Dans le sillage de Prudential avec AIA en Asie, les groupes britanniques ont été les plus actifs à l’étranger au premier trimestre, selon Thomson Reuters

Les opérations transfrontalières de fusions-acquisitions ont fait honneur début 2010 à leur statut d’«élément historique essentiel de la croissance des M&A», selon le qualificatif de Thomson Reuters. Le bilan préliminaire dressé par la société d’études relève ainsi qu’elles ont représenté 36% du volume des opérations annoncées au cours du premier trimestre dans le monde, soit 184 milliards de dollars. Un montant absolu et une part relative inédits depuis le troisième trimestre 2008.

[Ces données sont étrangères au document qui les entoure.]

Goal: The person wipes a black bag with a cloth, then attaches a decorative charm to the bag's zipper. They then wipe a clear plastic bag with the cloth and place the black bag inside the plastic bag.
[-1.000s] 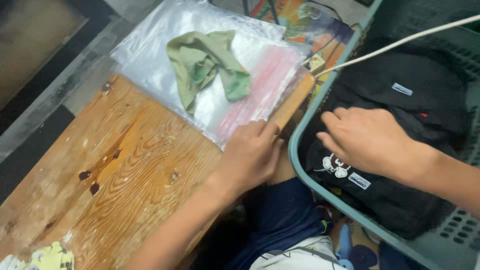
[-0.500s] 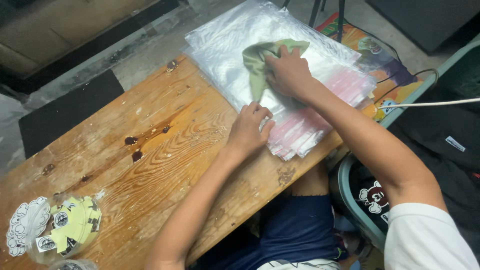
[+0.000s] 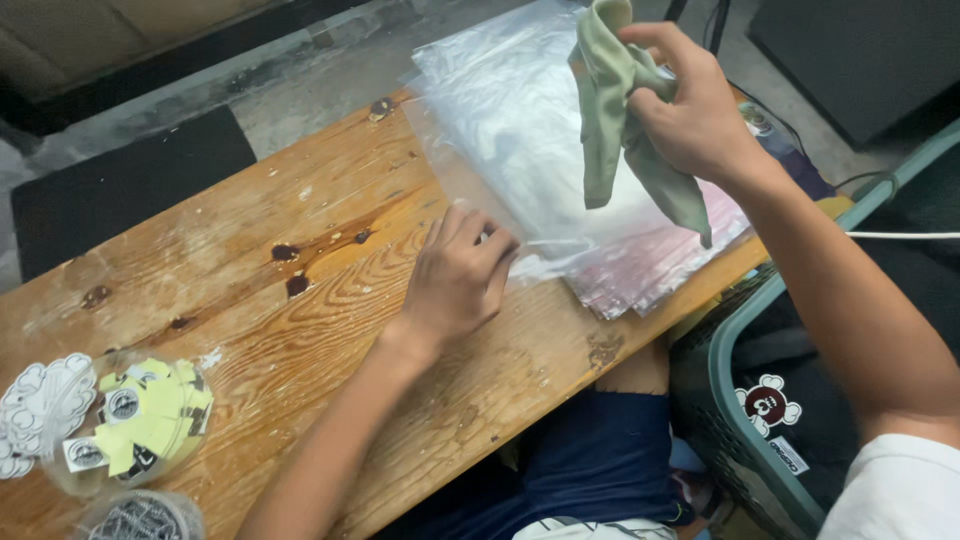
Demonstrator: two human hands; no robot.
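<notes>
My right hand (image 3: 692, 112) holds a pale green cloth (image 3: 612, 110) lifted above a stack of clear plastic bags (image 3: 545, 150) on the wooden table (image 3: 250, 290). The cloth hangs down from my fingers. My left hand (image 3: 455, 275) rests on the table at the near edge of the bag stack, its fingertips pinching the corner of the top bag.
Clear packets of yellow and white stickers (image 3: 110, 425) lie at the table's left end. A grey-green plastic basket (image 3: 760, 420) with black printed clothing (image 3: 800, 400) stands to the right of my knees. A white cable (image 3: 900, 236) runs across it.
My right hand has lifted the green cloth off the bag stack, after coming out of the basket earlier. My left hand has stayed at the stack's near edge.
</notes>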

Sous l’impulsion du projet de rachat annoncé pour 35,5 milliards de dollars de la branche asiatique d’AIG (AIA) par Prudential (la plus importante opération de M&A dévoilée dans le monde au premier trimestre), les groupes britanniques se sont montrés les plus actifs hors de leur marché domestique. Ils ont promis d’engager 51,8 milliards de dollars à l’étranger, six fois plus qu’au cours du premier trimestre 2009. Ils devancent nettement les sociétés américaines (12% du total mondial), les Etats-Unis étant à l’inverse le marché le plus prisé (25% du total).

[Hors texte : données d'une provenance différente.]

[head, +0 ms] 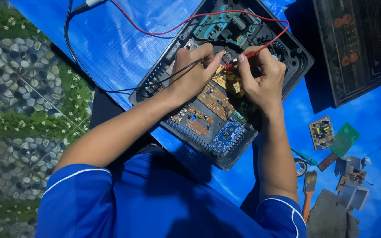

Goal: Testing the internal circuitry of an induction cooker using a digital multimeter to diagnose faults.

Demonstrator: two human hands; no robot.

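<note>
Pebble-and-flower patterned flooring ran down the left, with a blue tarp spread over it as the work surface. At the tarp's upper middle lay an opened black appliance housing, its circuit boards exposed: brown ones in the centre, a small blue one toward the housing's near edge. The left hand was over the boards, fingers pinched around a black probe lead that looped off toward the tarp's left edge. Just beside it, nearly touching, the right hand gripped a red probe, tip down on the yellowish part in the middle of the boards; its red wire arced back across the housing's far edge. At the tarp's far right corner sat a dark glass cooktop panel. Near the right edge lay loose parts: a small brown board, a green board, a roll of tape, an orange-handled brush and grey metal pieces.
</note>
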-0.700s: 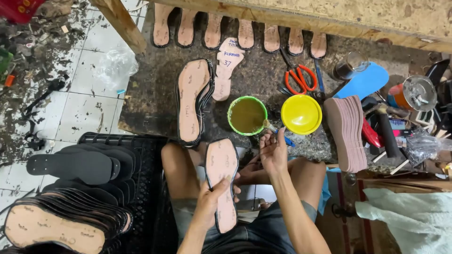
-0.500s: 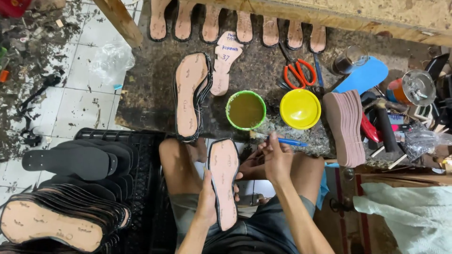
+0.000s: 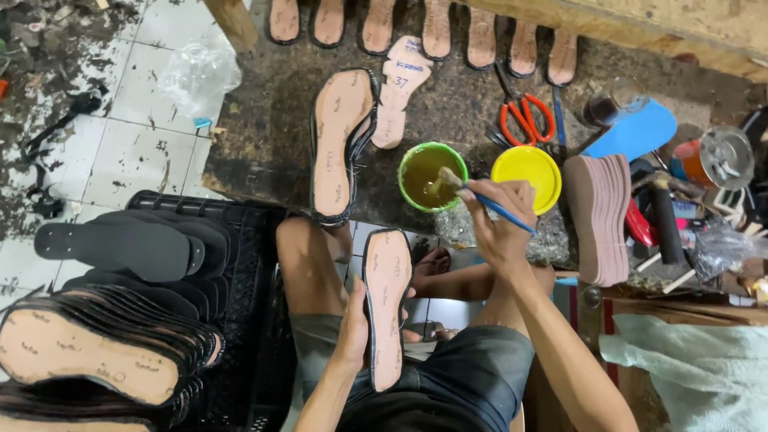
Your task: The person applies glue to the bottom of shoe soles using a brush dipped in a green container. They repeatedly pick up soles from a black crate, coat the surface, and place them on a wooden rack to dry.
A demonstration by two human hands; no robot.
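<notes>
Nearest, our left hand (image 3: 352, 324) grips the sandal sole (image 3: 387, 308) by its edge over our lap, tan face up for coating. Further out, our right hand (image 3: 498, 218) pinches the blue-handled brush (image 3: 480, 198), bristles dipped into the green glue pot (image 3: 432, 177). Beyond it coated soles (image 3: 336, 144) lie flat to dry.

Brush (image 3: 480, 198) bristles blurred; sole stack (image 3: 88, 360) cut by frame edge; cup (image 3: 432, 176) contents perhaps glue.

Seven soles (image 3: 436, 28) along top edge; two round tubs, green (image 3: 432, 176) and yellow (image 3: 526, 168); one pair of scissors (image 3: 524, 116).
</notes>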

Le montant total des opérations de M&A annoncées a enregistré une progression bien plus modeste de 6%, à 505 milliards de dollars. Si les volumes des transactions visant des sociétés américaines et asiatiques ont bondi de 20 et 80% sur un an, en Europe il a chuté de 57%, à 79 milliards. Le marché français a pourtant évolué à contre-courant de ses voisins (+6,2% à 10,3 milliards), porté par l’annonce de la reprise d’Areva T&D pour 5,8 milliards de dollars. Mieux, le montant total de l’ensemble des transactions impliquant un groupe français, cible ou prédateur, a progressé d’un tiers sur un an (+34% à 16,9 milliards de dollars).